In my view, the best thing Pope Benedict could do in Brazil, at the CELAM meeting, would be to challenge Latin America to become the protagonist of its own history: to stop blaming its problems on the colonial past and the North American present, and to stop looking for solutions in a vaguer, softer socialism, but to build on the riches of its cultures free, prosperous, just, and faithful societies. In making such a challenge, the Pope would also have to challenge Latin American societies to deal with the corruption that, according to the Latin American churchmen I talk with, is their largest single problem: personal corruption, and the macro-corruption of legal and governmental institutions.
You titled your latest book God’s Choice: what is the significance of this choice for our times?
By God’s Choice, I meant the Catholic conviction, reaffirmed by John Paul II in Universi Dominici Gregis, that the Holy Spirit is the ultimate protagonist of a conclave.
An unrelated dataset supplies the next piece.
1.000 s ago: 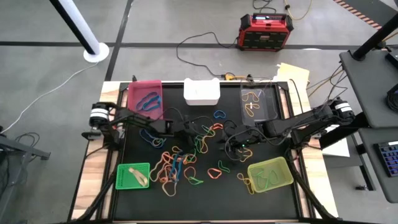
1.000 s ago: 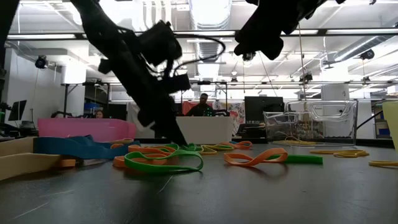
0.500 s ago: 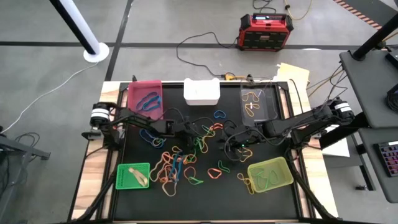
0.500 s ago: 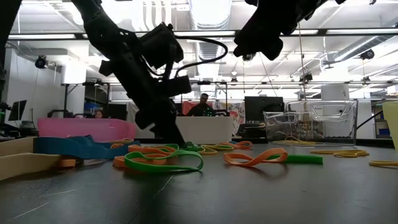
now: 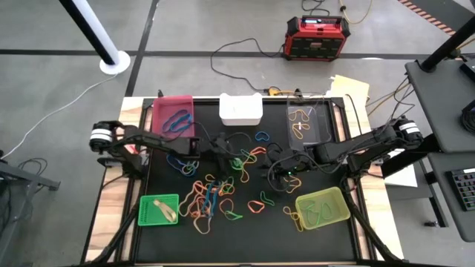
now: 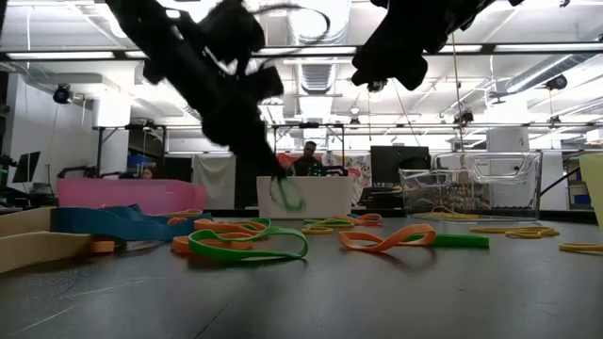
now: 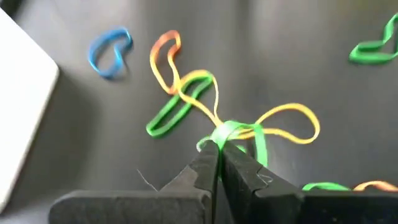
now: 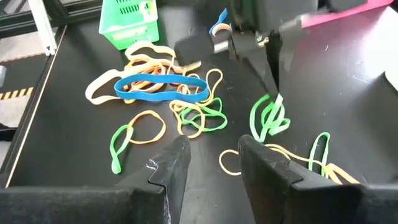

By giving us this pope at this time, God is telling us something, and we can discern that “something” in the pope’s major addresses and documents to date: through Pope Benedict, God is reminding us that a life without truth and love is humanly empty; God is suggesting to us that faith and reason must find a new dialogue; God is telling us that Catholics ought to help their Muslim neighbors assimilate the good effects of the Enlightenment without falling into the trap of a too-narrow rationality or a silly post-modernism. Like his great predecessor, Benedict XVI reminds us that to “choose for God” is to choose the truth about ourselves — that the world was made in love, and that we are destined for love, an eternal love, the kind of love that can satisfy the deepest yearnings of the human heart.
George Weigel is Distinguished Senior Fellow of the Ethics and Public Policy Center in Washington, D.C. and holds EPPC’s William E. Simon Chair in Catholic Studies.